MAD-Based Robust Scores

What it is

PQC includes a robust outlier detector based on the median and median absolute deviation (MAD), used to reduce sensitivity to a small fraction of extreme points.

Definitions

For residuals \(y_i\):

\[\mathrm{med} = \mathrm{median}(y_i)\]
\[\mathrm{MAD} = \mathrm{median}(|y_i - \mathrm{med}|)\]
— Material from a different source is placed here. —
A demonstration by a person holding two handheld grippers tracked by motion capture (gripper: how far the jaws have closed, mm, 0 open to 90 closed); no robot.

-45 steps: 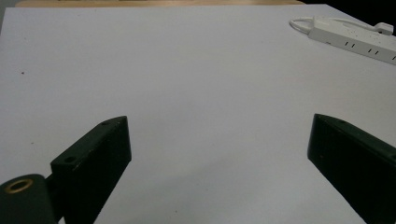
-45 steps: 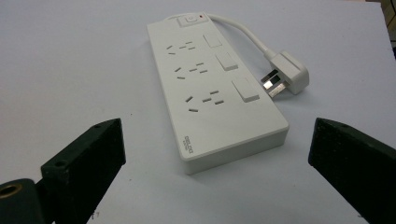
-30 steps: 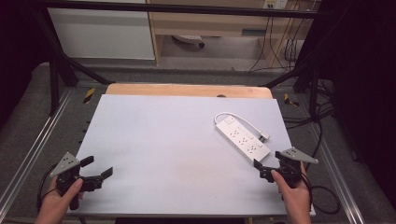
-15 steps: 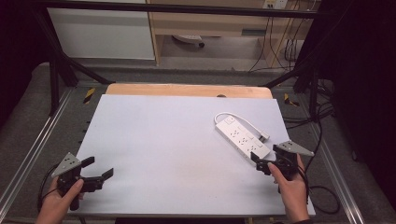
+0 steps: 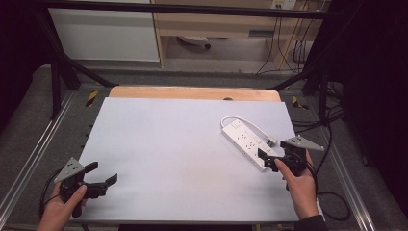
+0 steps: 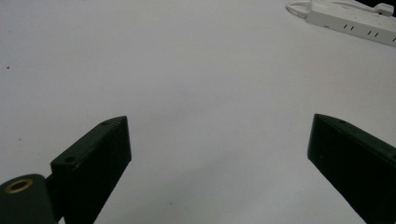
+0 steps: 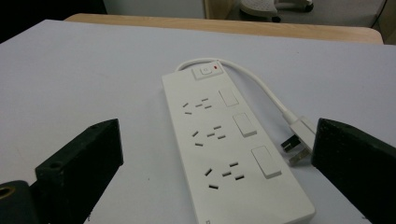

Robust z-score used in PQC:

\[z_i = 0.6745\frac{y_i-\mathrm{med}}{\mathrm{MAD}}\]

Why PQC uses it

Unlike mean/std z-scores, median/MAD remains stable when a subset of points is contaminated, making it a useful complementary detector.

Interpretation

  • larger \(|z_i|\) indicates stronger deviation from robust center

  • points are flagged if \(|z_i| \ge z_{\mathrm{thresh}}\)

Assumptions and caveats

  • majority of observations are not outliers

  • MAD can be zero for near-constant or quantized data; then robust z-scores are undefined and detector may return no flags

Small worked example

If median = 0 and MAD = 2e-7, a point with residual 2e-6 has:

\[z \approx 0.6745 \times 10 = 6.745\]

With threshold z_thresh = 5, it is flagged.

References

[Hampel1974]

Hampel, F. R. (1974). “The influence curve and its role in robust estimation.” Journal of the American Statistical Association, 69(346), 383-393.

[Rousseeuw1993]

Rousseeuw, P. J., & Croux, C. (1993). “Alternatives to the median absolute deviation.” Journal of the American Statistical Association, 88(424), 1273-1283.